Task directions:
Please restate, exactly as written, the lines running from the beginning of the material through the line that has "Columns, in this" in it.

Segment Start: The data

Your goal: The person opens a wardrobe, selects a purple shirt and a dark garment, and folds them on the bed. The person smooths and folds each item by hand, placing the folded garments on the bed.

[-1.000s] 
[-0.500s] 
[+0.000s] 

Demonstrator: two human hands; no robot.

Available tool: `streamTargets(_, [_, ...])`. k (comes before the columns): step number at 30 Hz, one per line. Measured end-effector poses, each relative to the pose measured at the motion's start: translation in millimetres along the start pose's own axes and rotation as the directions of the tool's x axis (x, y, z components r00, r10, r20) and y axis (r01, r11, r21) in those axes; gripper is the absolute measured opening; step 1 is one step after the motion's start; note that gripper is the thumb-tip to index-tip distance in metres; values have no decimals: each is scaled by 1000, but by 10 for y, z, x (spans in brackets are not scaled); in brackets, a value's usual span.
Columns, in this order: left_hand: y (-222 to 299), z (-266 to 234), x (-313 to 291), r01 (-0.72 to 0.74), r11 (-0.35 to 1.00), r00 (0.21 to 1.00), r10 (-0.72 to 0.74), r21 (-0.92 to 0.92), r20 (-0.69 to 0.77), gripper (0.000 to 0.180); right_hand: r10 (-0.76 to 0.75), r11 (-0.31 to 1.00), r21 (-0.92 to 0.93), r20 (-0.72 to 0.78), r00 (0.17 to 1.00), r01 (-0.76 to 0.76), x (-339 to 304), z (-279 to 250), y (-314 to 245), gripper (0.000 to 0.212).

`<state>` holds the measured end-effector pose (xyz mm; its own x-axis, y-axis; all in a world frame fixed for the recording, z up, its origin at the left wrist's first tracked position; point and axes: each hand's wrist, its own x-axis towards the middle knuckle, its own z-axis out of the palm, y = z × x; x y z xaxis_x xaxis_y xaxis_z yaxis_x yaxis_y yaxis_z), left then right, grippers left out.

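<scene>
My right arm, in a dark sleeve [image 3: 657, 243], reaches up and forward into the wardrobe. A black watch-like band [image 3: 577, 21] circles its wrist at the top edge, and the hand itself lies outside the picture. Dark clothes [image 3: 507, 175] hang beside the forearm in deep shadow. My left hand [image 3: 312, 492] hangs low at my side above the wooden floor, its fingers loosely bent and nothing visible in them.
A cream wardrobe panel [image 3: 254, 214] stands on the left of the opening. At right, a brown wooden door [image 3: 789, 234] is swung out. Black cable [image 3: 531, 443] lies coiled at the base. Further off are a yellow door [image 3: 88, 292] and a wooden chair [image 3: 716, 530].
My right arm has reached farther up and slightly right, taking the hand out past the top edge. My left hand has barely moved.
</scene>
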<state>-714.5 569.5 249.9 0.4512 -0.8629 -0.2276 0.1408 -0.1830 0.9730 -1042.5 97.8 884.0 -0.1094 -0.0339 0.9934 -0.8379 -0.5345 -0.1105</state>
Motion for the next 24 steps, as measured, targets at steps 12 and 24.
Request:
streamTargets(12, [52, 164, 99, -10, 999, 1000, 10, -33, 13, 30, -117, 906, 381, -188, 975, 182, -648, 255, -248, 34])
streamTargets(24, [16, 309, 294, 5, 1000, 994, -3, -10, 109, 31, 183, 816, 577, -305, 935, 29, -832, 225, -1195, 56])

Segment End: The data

Result:
Your goal: The person opens a wardrobe, selects a purple shirt and a dark garment, and folds them on the bed. The person smooths and folds each item by hand, placing the folded garments on the bed.

[-1.000s] 
[-0.500s] 
[+0.000s] 

Demonstrator: two human hands; no robot.

Available tool: `streamTargets(_, [_, ...])`. k (comes before the columns): step number at 30 Hz, one per line. Measured end-effector poses, each relative to the pose measured at the motion's start: translation in millimetres along the start pose's own axes and rotation as the directions of the tool's x axis (x, y, z components r00, r10, r20) and y axis (r01, r11, r21) in those axes; gripper is the absolute measured opening; step 1 is one step after the motion's start; note that gripper is the thumb-tip to index-tip distance in metres; values have no decimals: each is scaled by 1000, but by 10 for y, z, x (spans in brackets are not scaled); in brackets, a value's usual span.
Columns, in this order: left_hand: y (-222 to 299), z (-266 to 234), x (-313 to 291), r01 (-0.72 to 0.74), r11 (-0.35 to 1.00), r00 (0.21 to 1.00), r10 (-0.72 to 0.74), r21 (-0.92 to 0.92), r20 (-0.69 to 0.77), gripper (0.000 to 0.180); right_hand: r10 (-0.76 to 0.75), r11 (-0.31 to 1.00), r21 (-0.92 to 0.93), r20 (-0.72 to 0.78), r00 (0.17 to 1.00), r01 (-0.76 to 0.76), x (-339 to 304), z (-279 to 250), y (-314 to 245), gripper (0.000 to 0.212).

The exercise concludes with that.